Summary
Goldman Sachs Group, Inc. (GS) filed an 8-K report on March 15, 2020, to disclose amendments to its corporate charter related to its preferred stock. The primary action detailed is the "Certificate of Elimination" filed on March 12, 2020, which formally removes all provisions for its 5.70% Fixed-to-Floating Rate Non-Cumulative Preferred Stock, Series L, from its Restated Certificate of Incorporation. This action follows the redemption of all outstanding shares of Series L Preferred Stock on February 24, 2020. Additionally, the filing indicates the incorporation of the terms for a new series of preferred stock, the 4.40% Fixed-Rate Reset Non-Cumulative Preferred Stock, Series S, into the Restated Certificate of Incorporation. These combined amendments reflect a restructuring of the company's preferred equity capital. Investors should note that the elimination of Series L is a clean-up item post-redemption, while the introduction of Series S outlines new preferred stock terms.
Key Highlights
- 1Goldman Sachs filed a Certificate of Elimination to remove provisions for Series L Preferred Stock (5.70% Fixed-to-Floating Rate Non-Cumulative Preferred Stock) from its charter.

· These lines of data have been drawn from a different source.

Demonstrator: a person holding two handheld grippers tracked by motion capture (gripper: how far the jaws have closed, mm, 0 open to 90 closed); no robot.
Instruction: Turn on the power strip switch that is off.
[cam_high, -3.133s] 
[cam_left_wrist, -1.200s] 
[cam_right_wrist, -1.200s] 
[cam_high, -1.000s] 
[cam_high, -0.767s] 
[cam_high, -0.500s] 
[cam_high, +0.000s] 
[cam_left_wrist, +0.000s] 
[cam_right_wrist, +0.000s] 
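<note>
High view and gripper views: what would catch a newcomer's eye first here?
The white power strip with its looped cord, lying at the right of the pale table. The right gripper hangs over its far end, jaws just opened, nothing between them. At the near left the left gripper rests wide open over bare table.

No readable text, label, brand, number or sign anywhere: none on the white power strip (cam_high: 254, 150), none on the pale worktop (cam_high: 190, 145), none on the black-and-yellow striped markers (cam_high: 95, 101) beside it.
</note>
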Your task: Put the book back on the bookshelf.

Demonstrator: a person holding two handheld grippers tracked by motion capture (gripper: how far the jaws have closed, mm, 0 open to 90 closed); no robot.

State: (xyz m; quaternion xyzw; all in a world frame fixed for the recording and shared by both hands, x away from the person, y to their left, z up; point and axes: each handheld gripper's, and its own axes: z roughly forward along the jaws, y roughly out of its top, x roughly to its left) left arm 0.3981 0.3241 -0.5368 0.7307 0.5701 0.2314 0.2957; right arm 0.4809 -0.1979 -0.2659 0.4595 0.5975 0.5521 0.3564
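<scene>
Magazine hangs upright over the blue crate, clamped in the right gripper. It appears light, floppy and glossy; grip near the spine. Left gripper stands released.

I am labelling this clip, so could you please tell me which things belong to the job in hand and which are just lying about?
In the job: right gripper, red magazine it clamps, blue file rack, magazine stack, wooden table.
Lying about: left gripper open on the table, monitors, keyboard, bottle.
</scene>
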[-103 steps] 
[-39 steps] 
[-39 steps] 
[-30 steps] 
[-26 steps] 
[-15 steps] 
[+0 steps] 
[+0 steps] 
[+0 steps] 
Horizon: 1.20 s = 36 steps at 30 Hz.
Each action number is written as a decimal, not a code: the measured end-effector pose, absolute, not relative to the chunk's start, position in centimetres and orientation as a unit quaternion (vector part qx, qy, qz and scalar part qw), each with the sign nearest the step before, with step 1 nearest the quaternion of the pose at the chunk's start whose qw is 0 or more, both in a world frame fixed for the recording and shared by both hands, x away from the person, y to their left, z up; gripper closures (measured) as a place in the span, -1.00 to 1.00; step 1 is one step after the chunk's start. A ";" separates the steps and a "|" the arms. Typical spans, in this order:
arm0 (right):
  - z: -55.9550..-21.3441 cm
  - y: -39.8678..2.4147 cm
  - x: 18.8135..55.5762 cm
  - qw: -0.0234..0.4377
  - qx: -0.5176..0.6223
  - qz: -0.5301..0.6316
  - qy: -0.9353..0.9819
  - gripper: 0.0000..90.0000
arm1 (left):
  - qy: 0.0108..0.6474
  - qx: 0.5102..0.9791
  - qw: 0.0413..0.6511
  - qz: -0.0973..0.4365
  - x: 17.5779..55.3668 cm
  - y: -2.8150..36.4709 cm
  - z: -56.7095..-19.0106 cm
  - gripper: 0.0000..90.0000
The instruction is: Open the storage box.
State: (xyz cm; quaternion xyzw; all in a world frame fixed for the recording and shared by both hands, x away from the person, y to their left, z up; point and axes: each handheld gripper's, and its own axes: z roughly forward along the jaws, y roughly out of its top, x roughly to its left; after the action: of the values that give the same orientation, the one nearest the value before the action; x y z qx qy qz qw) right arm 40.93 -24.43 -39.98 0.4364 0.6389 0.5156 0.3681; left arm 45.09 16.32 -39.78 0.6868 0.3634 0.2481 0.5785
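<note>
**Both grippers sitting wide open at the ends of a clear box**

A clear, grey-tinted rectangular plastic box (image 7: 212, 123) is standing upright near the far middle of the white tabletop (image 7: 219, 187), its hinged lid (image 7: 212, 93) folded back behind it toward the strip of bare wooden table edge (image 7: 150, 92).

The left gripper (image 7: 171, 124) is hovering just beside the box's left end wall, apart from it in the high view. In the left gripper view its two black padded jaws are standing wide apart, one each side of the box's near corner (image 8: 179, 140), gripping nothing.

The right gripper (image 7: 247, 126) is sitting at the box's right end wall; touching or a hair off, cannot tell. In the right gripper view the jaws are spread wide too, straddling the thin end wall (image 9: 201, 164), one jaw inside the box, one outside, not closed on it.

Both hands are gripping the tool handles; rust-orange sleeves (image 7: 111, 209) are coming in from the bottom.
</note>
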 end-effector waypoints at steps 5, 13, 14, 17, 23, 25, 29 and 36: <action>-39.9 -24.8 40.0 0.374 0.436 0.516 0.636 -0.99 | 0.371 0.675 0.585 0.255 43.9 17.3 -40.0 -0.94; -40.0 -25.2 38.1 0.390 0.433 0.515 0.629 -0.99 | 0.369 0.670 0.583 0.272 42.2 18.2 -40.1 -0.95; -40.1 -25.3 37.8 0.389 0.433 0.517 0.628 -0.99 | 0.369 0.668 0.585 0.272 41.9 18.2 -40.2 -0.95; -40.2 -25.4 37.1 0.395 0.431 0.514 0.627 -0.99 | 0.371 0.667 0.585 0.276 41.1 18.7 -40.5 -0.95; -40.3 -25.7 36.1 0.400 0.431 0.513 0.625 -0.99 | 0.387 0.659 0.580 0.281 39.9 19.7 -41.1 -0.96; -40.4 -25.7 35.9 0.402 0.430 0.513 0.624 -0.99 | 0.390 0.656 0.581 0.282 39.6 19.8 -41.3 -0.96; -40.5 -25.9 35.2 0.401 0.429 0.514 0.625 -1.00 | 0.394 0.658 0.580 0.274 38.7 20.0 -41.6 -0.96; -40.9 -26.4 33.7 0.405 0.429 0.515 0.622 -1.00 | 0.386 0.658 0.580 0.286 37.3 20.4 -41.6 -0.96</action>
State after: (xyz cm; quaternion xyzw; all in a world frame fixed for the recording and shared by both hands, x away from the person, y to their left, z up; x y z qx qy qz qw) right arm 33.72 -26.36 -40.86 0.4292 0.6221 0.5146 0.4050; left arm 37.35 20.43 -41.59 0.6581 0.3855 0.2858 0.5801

- 2The elimination of Series L Preferred Stock occurred after all its outstanding shares were redeemed on February 24, 2020.
- 3The company also filed an updated Restated Certificate of Incorporation reflecting the terms of its 4.40% Fixed-Rate Reset Non-Cumulative Preferred Stock, Series S.
- 4These amendments were filed with the Secretary of State of Delaware on March 12, 2020.
- 5The filing is primarily administrative, formalizing changes to the company's capital structure regarding preferred stock.
- 6The 8-K includes exhibits of the Certificate of Elimination and the amended Restated Certificate of Incorporation.